Bain Capital and a team of Sealy's senior executives acquired the company in 1997. In 2004, the company was acquired by Kohlberg Kravis Roberts and a team of Sealy management. The deal was valued at $1.5 billion but included significant debt. The company operated as a privately held corporation until 2005. On June 30 of that year, it announced an initial public offering of common stock. The company said proceeds from the IPO would go to paying down debt, funding global operations and paying private equity firm Kohlberg Kravis Roberts to "terminate our future obligations under our management services agreement."

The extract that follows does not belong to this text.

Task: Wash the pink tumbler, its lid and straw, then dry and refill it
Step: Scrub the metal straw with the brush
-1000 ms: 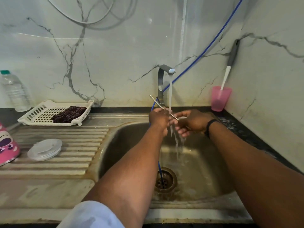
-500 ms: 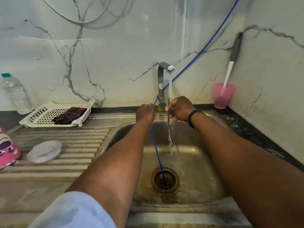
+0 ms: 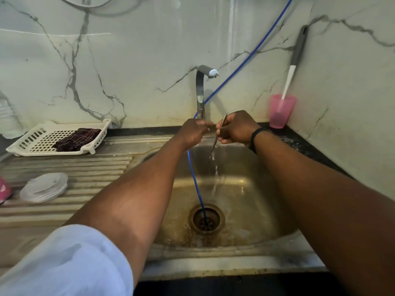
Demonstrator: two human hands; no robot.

In September 2012, Tempur-Pedic International (TPX) announced an agreement to purchase Sealy (NYSE:ZZ) for about US$229 million.

Sealy's corporate headquarters are located in Trinity, North Carolina. Although Sealy's website claims that they are the largest manufacturer of mattresses in the world, Tempur-Pedic had greater revenue than Sealy in 2011. Sealy has 25 U.S. plants and a 17.8 percent share of the country’s mattress sales.

Sealy sells the majority of its mattresses under its three main brands: Sealy Posturepedic, Stearns & Foster, and Bassett.

== Overseas markets ==
There are licensees operating in Australia, Argentina, Bahamas, Colombia, Israel, Jamaica, Japan, New Zealand, South Africa, Thailand and the United Kingdom.
- In 1995, direct export business began to South Korea.
- In 1996, Sealy began manufacturing and selling in Mexico.
- In 2001, Sealy began manufacturing and selling in its brand South Africa.
- In 2011, Sealy opened its first manufacturing plant in China. The 100,000-square-foot factory outside Shanghai is a joint venture of Sealy China, which is owned and operated by Sealy Inc., and licensee Sealy Australia.